This captures our intent, but we’re going to have real problems writing a computer program that figures out whether an arbitrary HTML element is supposed to be noticed and why it is there. We had to make this definition much tighter.

We start by looking only at third-party images that are tiny (7 square pixels or less). Unfortunately, it’s common practice among Web designers to use tiny images to achieve spacing and alignment effects, since HTML offers no other way to do it. In order to minimize the possibility of confusing spacing images with tracking devices, we narrowed our focus to third-party images that have associated third-party cookies. Since cookies are the standard mechanism for uniquely identifying users, this step eliminates the third parties who clearly aren’t interested in that type of tracking. And then we exclude any images that appear more than once on the page. This helps because, while spacing and alignment images might naturally appear multiple times on a page, there is little sense in embedding more than one identical surveillance device on the same page.
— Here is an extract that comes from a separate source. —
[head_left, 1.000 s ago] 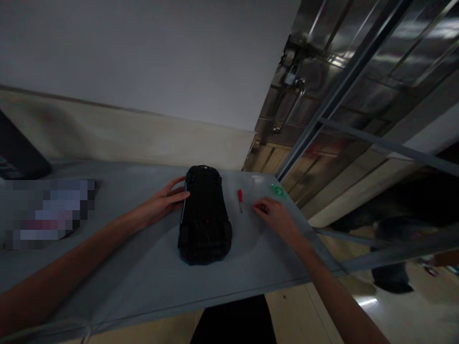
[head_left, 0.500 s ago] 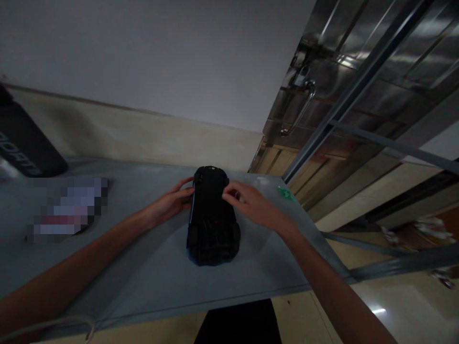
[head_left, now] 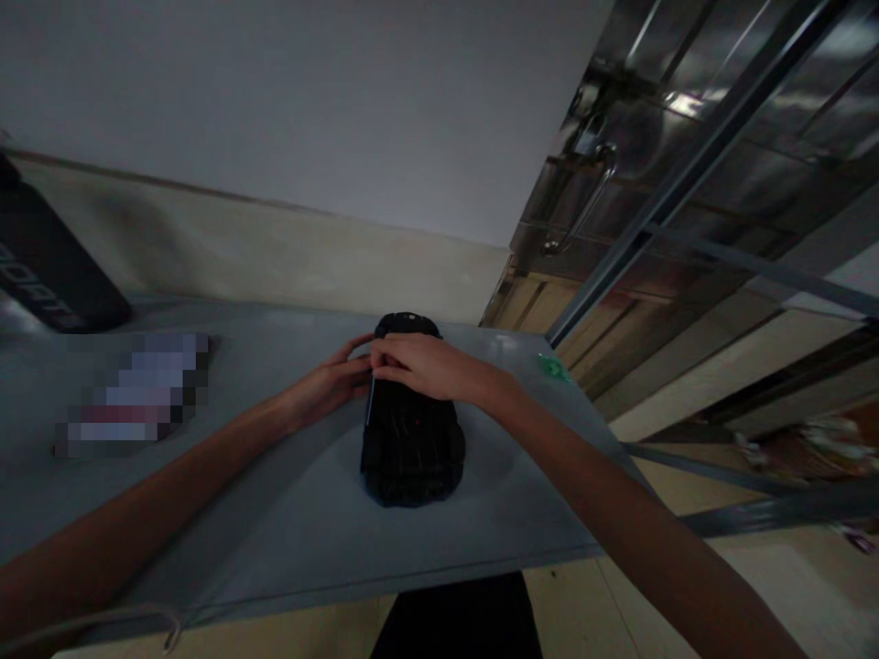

The final ingredient is an expert knowledge database of 29 URL patterns [2]. Matching a pattern in this database can either force an image to be identified as a Web bug or prevent it from being so identified even if it has the other characteristics of a Web bug. But ultimately, this database was not a big decision factor: only 5% of the Web bugs found in this study are due to a database match, and less than 0.1% of apparent Web bugs were ignored because of a database entry.

More specifically, a Web bug is an HTML element that is an image, is tiny, is served by a third party, has an associated cookie, and appears only once on the page. Or, if the element’s URL matches one of the 29 expert knowledge database patterns, then the database decides whether it’s a Web bug or not.

Other researchers [7, 10] generally allow more images to be considered Web bugs than we do. For instance, they don’t require a Web bug to have an associated cookie or to appear only once on the page. But they’re more demanding about the image size—while we’ll consider a 7×1 image small enough to be intended to go unnoticed, they consider only a 1×1 image—the tiniest possible image—to be hidden.

Although our study focused on Web pages, Web bugs are equally effective when embedded within HTML email. In fact, they are arguably more problematic in email, because by definition, an email Web bug creator already has a significant piece of personal information about the Web bug recipient: the user’s email address.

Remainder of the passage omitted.